Hamas bulldozes UNESCO heritage site for terror base

Section of Gaza’s ancient Anthedon Harbor demolished to expand training camp

Illustrative: Hamas operatives patrol the port in Gaza city, June 12, 2008 (photo credit: Wissam Nassar/Flash90)
Illustrative: Hamas operatives patrol the port in Gaza city, June 12, 2008 (photo credit: Wissam Nassar/Flash90)

JERUSALEM (JTA) — The Hamas-run government in Gaza bulldozed part of a UNESCO heritage site to expand a military training zone.

The military wing of Hamas, the Izz ad-Din al-Qassam Brigades, bulldozed a part of the ancient Anthedon Harbor in northern Gaza along the Mediterranean Sea last month, the Al-Monitor news website reported.

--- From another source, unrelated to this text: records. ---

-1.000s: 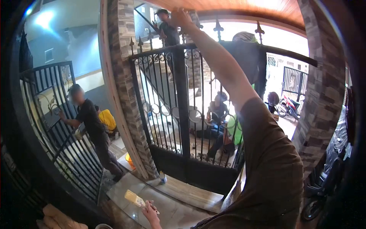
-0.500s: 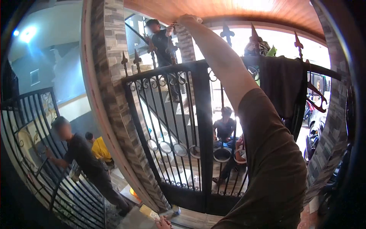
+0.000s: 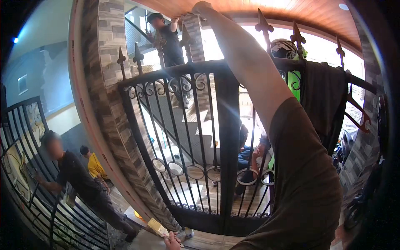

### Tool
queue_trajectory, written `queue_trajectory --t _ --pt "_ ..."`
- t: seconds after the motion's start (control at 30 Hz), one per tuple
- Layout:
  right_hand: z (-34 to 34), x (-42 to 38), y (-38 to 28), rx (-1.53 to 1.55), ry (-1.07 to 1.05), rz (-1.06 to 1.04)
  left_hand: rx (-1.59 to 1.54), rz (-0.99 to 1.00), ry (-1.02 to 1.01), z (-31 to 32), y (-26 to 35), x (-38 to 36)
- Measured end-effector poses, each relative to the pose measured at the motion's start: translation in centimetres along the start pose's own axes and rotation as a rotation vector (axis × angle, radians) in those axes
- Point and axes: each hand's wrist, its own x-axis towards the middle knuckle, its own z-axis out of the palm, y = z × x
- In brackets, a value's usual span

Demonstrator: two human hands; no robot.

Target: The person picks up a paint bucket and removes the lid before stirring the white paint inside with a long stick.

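While brush (image 3: 158,227) juts from closed left hand (image 3: 172,242), right hand (image 3: 201,8) well above, near ceiling (image 3: 291,10), grip unclear.

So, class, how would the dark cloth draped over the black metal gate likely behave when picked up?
The dark cloth would probably be floppy, as it hangs in loose folds. It may slip off if tugged from one side, since it seems simply draped over the black metal gate with no fastening in view.

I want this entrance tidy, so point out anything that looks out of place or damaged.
A dark cloth hangs over the top of the gate at right, an odd place for it. The wall at far left is unevenly coloured, perhaps unfinished. No spill shows.
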Motion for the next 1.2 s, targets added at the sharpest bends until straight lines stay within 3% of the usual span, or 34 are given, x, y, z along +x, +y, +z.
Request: queue_trajectory --t 0.1,0.17,0.23,0.27,0.4,0.5,0.53,0.63,0.7,0.77,0.83,0.87,1.0,1.1,1.2 --pt "-1.3 -0.2 2.7 0.052 0.066 0.056 0.067 0.011 -0.018 0.6 -0.2 -1.2" --pt "-2.5 -0.7 4.2 0.095 0.104 0.082 0.075 0.075 0.087 1.9 -0.7 -3.4" --pt "-3.9 -1.2 5.7 0.158 0.138 0.093 0.021 0.143 0.029 2.2 -1.1 -5.1" --pt "-4.6 -1.7 6.5 0.197 0.157 0.096 0.02 0.161 0.147 5.3 0.0 -8.5" --pt "-7.4 -4.3 8.8 0.36 0.214 0.094 -0.025 0.2 0.147 3.8 -3.3 -11.6" --pt "-8.3 -8.1 10.3 0.529 0.241 0.114 -0.08 0.215 0.227 3.7 -5.4 -15.8" --pt "-8.5 -9.3 10.6 0.606 0.251 0.128 0.17 0.326 0.326 7.0 -4.7 -19.8" --pt "-10.0 -13.9 10.7 0.91 0.305 0.206 0.016 0.271 0.177 2.5 -7.6 -21.1" --pt "-15.1 -21.2 9.6 1.093 0.419 0.351 0.004 0.335 0.271 3.8 -8.4 -25.0" --pt "-15.8 -25.3 9.5 1.213 0.379 0.405 -0.003 0.392 0.365 2.6 -9.1 -27.2" --pt "-19.0 -30.9 9.4 1.458 0.245 0.415 0.27 0.289 0.224 -2.3 -10.1 -27.2" --pt "-19.7 -33.6 9.2 1.543 0.224 0.401 0.249 0.506 0.303 2.7 -9.2 -33.0" --pt "-26.8 -45.1 8.8 1.94 -0.068 0.475 0.212 0.597 0.338 -2.2 -11.0 -39.7" --pt "-32.0 -54.7 8.0 2.148 -0.326 0.535 0.151 0.536 0.415 -2.6 -10.5 -49.8" --pt "-36.2 -64.4 5.9 2.233 -0.546 0.626 0.191 0.651 0.527 -4.2 -9.9 -59.0"
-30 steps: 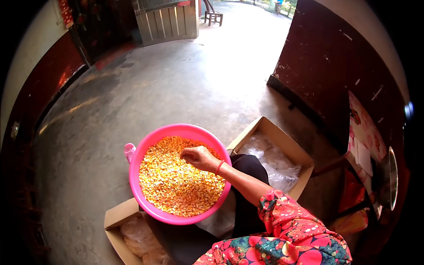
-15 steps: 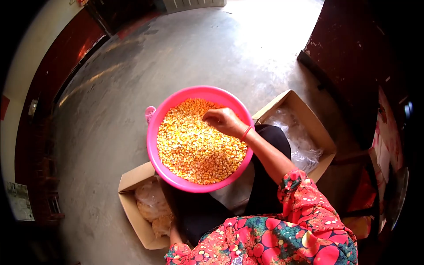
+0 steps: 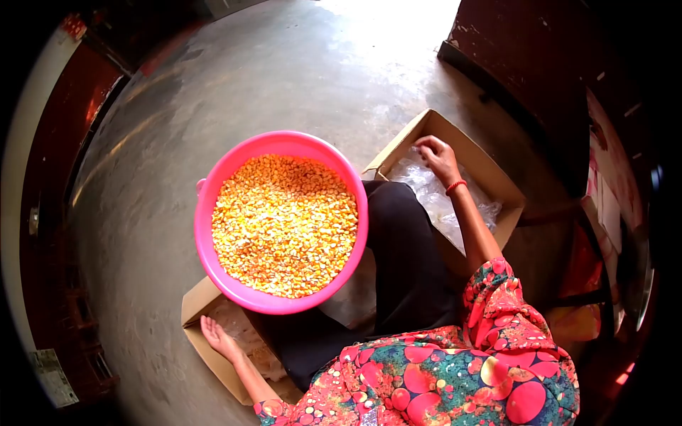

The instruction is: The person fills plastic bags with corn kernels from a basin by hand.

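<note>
A pink basin of yellow corn kernels stands in front of my lap. My right hand, with a red band at the wrist, is over the cardboard box on the right. Its fingers are bent together at the upper edge of a clear plastic bag and appear to pinch it. Over the left cardboard box, my left hand is held with its fingers stretched out and nothing visible in it. Bagged contents beneath that hand are partly hidden by the arm.
The right cardboard box stands beside my knee, and the left cardboard box stands by my other leg. Bare concrete floor stretches ahead. Dark red furniture lines the right side.
My right hand has moved from the corn to the plastic in the right box. The left hand has come up into sight over the left box. The view has shifted.
</note>
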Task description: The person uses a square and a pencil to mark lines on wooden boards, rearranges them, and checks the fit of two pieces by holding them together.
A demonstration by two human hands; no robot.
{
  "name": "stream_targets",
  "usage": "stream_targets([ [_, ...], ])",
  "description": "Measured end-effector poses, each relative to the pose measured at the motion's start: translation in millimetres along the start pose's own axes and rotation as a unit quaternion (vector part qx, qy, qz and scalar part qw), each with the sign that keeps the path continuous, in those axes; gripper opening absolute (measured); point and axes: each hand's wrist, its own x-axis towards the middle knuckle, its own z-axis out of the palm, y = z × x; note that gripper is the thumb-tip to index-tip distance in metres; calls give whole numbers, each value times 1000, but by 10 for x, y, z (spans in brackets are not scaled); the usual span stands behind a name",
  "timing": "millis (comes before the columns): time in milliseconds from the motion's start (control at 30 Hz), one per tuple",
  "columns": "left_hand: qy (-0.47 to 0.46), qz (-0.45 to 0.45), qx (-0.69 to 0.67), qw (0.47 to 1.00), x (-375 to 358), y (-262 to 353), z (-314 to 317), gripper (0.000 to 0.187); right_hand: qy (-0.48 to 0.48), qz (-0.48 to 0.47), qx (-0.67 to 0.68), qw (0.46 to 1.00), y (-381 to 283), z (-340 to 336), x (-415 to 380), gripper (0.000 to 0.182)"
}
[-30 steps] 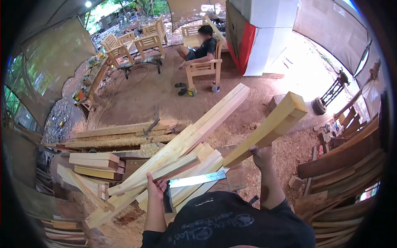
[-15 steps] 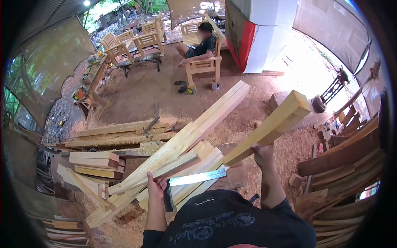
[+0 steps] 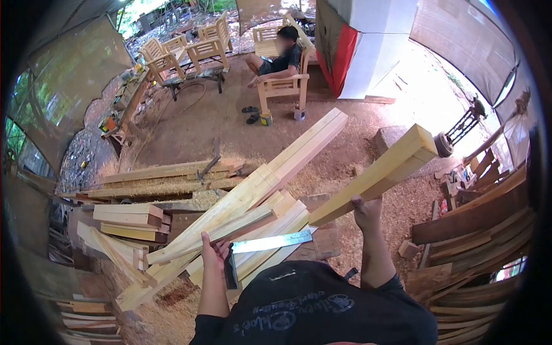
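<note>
My right hand (image 3: 367, 211) grips a thick squared wooden post (image 3: 382, 169) near its lower part, the post slanting up to the right over the shavings. The fingers on its far side are hidden. My left hand (image 3: 214, 250) is closed round a try square (image 3: 271, 241) where its dark stock meets the long metal blade. That blade points right, its tip close to the post's lower end. Just beyond my left hand, a narrow board (image 3: 244, 225) lies on a slanting stack of pale planks (image 3: 247, 192).
Short squared blocks (image 3: 129, 215) are stacked at the left. A seated person (image 3: 282, 63) occupies a wooden chair (image 3: 283, 86) at the back. Dark timber (image 3: 460, 221) is piled along the right side. A hammer (image 3: 210, 164) rests by the long beams.
The view has shifted slightly. My left hand and the try square sit a little further left and lower; the post is held at nearly the same slant.
</note>
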Motion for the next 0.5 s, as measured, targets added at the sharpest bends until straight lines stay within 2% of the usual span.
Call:
stream_targets([
  [133,5,-12,0,1000,2,-3,-6,83,11,-23,-13,1000,-23,1,9,78],
  [233,-82,-18,-55,995,309,-164,-187,79,8,-37,-84,996,120,-127,-17,78],
  [300,-97,-9,-89,991,94,-170,175,77,17,-30,-129,991,257,-170,-64,78],
  [333,-87,-41,-128,987,-53,-134,407,79,-37,-17,-185,982,276,-252,-52,75],
  [367,-79,-51,-153,984,-75,-170,583,82,-38,-25,-183,982,290,-214,-17,73],
  [400,-52,-46,-187,980,-41,-238,730,70,-36,-30,-179,983,286,-151,-18,70],
  [433,-104,-15,-251,962,174,-410,747,47,-28,-34,-177,983,307,-118,-38,68],
  [467,-7,-9,-249,968,-154,-186,905,29,-35,-23,-186,982,335,-149,-34,65],
  [500,-41,-10,-240,970,-101,-244,796,26,-33,-18,-197,980,340,-199,26,61],
])
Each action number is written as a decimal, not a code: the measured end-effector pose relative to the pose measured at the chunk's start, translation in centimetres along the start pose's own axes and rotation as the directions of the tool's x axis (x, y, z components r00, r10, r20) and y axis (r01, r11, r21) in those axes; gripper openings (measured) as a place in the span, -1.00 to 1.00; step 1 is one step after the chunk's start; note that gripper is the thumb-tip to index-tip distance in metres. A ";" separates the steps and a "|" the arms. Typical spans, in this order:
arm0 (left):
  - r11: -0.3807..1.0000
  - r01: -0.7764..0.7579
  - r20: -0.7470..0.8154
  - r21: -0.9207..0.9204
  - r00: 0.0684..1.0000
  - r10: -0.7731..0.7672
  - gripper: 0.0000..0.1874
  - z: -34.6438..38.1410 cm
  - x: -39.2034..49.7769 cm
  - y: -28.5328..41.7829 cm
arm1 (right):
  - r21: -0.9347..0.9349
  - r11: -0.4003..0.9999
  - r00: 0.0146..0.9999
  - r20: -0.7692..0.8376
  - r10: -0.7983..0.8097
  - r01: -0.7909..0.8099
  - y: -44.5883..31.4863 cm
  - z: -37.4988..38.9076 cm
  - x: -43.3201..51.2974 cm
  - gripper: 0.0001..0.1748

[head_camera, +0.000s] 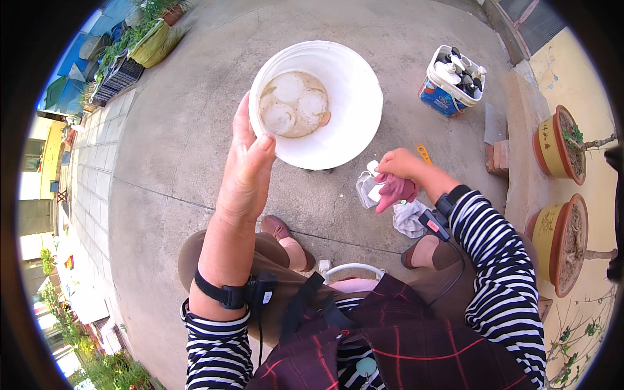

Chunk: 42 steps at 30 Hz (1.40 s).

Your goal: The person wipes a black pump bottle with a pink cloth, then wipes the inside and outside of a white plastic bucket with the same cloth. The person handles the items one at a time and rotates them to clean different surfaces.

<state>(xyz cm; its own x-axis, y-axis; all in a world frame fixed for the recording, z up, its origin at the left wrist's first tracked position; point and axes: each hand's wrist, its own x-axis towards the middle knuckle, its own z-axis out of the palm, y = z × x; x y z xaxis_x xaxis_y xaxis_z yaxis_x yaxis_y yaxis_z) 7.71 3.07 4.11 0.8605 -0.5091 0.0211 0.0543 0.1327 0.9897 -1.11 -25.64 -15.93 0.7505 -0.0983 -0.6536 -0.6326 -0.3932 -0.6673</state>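
Note:
A white plastic bucket (353, 112) is tilted so its open mouth faces me. Brown grime and several round pale shapes (290, 87) show at its bottom; whether they are loose or moulded in, I cannot tell. With thumb and fingers, my left hand (251, 161) grips the bucket's left rim. A crumpled pink cloth or glove (399, 187) hangs from my right hand (402, 163), low over the ground. Close by lie a clear plastic wrapper or container (364, 189) with small white pieces, a yellow handle (423, 154) and a greyish-white rag (409, 218).
A rectangular pail (443, 100) packed with pump bottles stands at the right on the concrete ground (170, 136). Beyond it are bricks (498, 157) and two potted plants (551, 146) by the wall. A yellow-green planter (155, 45) sits at the far left.

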 end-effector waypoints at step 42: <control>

The 3,000-year-old seaport discovered in 1997 was named an international heritage site by UNESCO in 2012, and is the oldest harbor in Gaza. It contains mosaic floors with historical pillars from the Roman, Byzantine and Islamic ages, according to Al-Monitor.

“Due to rising population in the region, the ministry appreciates the urgent need for using new pieces of land,” the Hamas-run Ministry of Tourism said in a statement, Al-Monitor reported. “This is why the ministry has agreed with the different responsible parties on using a limited part of the location temporarily in a way that won’t harm the underground monuments there in any way.”

Much of the port is covered with sand to protect the artifacts until they can be excavated.

The deputy tourism minister in Gaza, Muhammad Khela, told Al-Monitor, “We can’t stand as an obstacle in the way of Palestinian resistance; we are all a part of a resistance project, yet we promise that the location will be limitedly used without harming it at all.” He added that if UNESCO had excavated the seaport, it could not have been taken over.

The monitoring organization UN Watch sent a letter on Monday to UNESCO director-general Irina Bokova calling for immediate action to stop the bulldozing of the port “for use as a terrorist training camp.” A copy also was sent to European Union foreign policy chief Catherine Ashton calling on the EU to take action.

“UNESCO’s admission of Palestine as a member state in 2011, which caused the organization to lose almost a quarter of its budget when the U.S. suspended its contributions, was justified as a measure to help protect world heritage sites in Palestinian areas,” the letter said. “Yet as Hamas turns a cultural heritage site into a terrorist training ground — the antithesis of culture — the silence of UNESCO now places the very credibility of the organization at stake.”